_RECORDS TO USE:_
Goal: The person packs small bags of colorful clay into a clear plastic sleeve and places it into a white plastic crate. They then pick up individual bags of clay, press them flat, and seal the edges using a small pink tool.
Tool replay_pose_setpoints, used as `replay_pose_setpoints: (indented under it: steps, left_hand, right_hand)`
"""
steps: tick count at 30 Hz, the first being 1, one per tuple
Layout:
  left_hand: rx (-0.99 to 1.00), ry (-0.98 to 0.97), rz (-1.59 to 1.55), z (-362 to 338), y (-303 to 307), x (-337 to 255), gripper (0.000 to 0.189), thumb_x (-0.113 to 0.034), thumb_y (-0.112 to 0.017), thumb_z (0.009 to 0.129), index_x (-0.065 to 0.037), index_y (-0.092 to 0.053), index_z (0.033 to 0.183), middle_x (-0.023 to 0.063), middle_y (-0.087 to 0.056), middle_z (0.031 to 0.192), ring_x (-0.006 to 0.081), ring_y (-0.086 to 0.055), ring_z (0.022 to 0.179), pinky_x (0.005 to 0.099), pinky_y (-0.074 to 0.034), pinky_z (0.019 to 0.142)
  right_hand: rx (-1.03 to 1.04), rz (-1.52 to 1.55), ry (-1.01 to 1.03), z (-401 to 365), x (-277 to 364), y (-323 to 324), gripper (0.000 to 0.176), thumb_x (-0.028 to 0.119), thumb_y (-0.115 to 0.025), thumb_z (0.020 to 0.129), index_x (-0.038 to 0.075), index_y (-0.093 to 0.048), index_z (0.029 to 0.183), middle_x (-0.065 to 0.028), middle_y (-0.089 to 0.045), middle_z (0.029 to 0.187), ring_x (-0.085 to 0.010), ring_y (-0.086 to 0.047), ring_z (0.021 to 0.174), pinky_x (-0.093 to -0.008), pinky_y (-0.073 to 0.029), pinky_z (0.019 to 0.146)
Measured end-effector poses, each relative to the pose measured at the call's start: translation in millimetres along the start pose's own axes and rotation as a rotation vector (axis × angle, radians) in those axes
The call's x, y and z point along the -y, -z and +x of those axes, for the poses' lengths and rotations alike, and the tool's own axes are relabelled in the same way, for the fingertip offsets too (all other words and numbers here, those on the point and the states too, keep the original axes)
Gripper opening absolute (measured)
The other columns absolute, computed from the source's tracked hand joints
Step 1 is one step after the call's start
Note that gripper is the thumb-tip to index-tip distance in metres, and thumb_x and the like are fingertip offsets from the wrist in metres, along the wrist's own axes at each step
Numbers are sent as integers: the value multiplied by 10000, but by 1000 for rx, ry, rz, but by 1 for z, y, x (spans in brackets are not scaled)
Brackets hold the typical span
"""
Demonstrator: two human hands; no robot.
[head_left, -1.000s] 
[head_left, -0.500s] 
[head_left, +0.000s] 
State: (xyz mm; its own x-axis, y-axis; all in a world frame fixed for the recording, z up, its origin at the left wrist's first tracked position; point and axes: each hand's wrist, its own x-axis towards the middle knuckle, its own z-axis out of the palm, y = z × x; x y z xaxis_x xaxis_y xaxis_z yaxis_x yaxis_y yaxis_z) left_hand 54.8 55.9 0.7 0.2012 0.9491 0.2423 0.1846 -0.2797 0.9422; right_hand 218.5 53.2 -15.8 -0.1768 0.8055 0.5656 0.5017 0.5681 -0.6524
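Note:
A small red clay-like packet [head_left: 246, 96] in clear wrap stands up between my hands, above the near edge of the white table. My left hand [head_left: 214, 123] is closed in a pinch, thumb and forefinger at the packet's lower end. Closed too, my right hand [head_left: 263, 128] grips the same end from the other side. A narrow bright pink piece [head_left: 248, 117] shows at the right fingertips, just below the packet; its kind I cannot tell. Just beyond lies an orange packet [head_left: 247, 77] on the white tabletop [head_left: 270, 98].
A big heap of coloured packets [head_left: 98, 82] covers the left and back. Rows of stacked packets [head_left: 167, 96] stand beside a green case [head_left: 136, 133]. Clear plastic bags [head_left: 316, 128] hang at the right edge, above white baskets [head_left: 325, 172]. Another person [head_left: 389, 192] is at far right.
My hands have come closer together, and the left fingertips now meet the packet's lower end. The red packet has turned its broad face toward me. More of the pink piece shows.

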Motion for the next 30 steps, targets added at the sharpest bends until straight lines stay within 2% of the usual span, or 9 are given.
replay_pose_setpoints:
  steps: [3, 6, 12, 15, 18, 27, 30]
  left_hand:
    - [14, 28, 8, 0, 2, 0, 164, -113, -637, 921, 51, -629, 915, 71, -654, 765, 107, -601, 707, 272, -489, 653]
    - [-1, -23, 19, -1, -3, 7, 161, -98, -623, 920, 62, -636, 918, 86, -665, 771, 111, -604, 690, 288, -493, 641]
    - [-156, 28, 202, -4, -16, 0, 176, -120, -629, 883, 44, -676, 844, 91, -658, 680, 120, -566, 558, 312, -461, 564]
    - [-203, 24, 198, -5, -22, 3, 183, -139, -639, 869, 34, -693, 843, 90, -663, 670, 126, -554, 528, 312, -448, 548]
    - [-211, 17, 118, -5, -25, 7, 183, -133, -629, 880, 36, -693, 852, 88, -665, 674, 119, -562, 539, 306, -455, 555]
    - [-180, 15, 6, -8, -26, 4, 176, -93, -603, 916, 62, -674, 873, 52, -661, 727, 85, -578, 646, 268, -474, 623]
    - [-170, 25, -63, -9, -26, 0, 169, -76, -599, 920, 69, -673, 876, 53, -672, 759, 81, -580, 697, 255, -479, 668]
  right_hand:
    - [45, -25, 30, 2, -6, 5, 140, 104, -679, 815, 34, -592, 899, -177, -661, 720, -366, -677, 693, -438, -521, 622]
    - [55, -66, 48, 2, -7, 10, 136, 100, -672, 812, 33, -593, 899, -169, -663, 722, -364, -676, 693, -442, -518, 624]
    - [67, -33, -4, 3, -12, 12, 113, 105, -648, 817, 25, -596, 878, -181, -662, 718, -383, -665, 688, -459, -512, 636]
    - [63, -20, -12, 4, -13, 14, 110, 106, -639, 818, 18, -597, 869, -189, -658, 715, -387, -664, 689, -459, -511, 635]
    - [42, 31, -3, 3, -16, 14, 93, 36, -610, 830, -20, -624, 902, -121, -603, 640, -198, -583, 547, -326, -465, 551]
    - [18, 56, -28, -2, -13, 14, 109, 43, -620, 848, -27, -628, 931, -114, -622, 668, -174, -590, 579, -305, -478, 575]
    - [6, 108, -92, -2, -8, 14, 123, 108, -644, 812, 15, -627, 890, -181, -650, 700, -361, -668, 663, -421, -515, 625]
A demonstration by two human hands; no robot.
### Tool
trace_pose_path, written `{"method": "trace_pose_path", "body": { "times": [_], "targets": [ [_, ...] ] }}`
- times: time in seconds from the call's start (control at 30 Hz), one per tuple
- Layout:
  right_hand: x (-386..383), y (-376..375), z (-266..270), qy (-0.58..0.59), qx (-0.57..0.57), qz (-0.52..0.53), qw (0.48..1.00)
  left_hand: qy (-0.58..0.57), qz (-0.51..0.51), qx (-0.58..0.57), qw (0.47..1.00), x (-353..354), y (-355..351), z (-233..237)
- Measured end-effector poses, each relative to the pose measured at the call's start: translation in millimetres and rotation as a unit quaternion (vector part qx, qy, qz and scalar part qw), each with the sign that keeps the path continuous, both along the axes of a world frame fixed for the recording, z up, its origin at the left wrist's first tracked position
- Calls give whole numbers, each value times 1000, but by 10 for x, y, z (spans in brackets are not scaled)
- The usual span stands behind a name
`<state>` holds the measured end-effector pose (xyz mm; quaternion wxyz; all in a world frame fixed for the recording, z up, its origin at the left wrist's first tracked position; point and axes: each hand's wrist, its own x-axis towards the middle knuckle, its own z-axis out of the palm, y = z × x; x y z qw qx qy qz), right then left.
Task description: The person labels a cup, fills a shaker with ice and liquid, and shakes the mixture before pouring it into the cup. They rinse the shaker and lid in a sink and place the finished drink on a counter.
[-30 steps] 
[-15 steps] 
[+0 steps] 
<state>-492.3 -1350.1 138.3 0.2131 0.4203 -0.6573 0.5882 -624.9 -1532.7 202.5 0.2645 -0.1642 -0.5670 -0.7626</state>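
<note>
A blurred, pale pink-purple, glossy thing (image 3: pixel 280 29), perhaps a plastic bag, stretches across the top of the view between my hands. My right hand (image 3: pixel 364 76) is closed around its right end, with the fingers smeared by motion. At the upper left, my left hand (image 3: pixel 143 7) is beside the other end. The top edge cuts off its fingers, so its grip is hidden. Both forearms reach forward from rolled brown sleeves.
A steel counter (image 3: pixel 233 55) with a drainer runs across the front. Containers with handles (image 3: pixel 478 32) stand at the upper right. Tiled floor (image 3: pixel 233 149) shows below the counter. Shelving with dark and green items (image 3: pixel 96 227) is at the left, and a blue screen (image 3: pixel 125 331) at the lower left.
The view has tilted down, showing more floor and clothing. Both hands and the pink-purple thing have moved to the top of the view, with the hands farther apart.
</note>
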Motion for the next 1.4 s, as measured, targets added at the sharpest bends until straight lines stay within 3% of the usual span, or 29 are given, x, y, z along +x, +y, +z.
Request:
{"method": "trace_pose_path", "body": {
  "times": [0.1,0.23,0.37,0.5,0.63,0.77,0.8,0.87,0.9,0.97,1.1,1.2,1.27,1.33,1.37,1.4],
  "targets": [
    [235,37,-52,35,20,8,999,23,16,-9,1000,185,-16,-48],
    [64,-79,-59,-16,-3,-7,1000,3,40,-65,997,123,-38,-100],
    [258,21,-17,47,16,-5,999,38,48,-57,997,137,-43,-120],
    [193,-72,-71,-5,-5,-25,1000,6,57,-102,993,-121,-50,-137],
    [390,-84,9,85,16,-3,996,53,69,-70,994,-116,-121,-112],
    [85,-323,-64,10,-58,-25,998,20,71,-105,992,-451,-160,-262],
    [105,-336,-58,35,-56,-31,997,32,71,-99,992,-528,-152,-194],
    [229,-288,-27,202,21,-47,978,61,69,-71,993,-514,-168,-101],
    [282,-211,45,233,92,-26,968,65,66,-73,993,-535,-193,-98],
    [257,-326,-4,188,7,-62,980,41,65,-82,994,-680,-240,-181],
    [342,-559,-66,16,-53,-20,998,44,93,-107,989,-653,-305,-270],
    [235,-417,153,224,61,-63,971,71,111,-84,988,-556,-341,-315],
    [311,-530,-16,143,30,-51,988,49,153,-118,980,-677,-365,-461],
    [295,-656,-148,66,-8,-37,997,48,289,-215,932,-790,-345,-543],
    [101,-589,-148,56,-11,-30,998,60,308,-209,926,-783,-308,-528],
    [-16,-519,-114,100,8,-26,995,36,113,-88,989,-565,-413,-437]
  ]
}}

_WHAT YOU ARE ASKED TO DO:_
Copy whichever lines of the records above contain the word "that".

_TASK SOLUTION:_
Note that gripper is the thumb-tip to index-tip distance in metres, and thumb_x and the like are fingertip offsets from the wrist in metres, along the wrist's own axes at each step
- Measured end-effector poses, each relative to the pose measured at the call's start: translation in millimetres and rotation as a unit quaternion (vector part qx, qy, qz and scalar part qw), each with the sign that keeps the path continuous, both along the axes of a world frame fixed for the recording, z up, its origin at the left wrist's first tracked position

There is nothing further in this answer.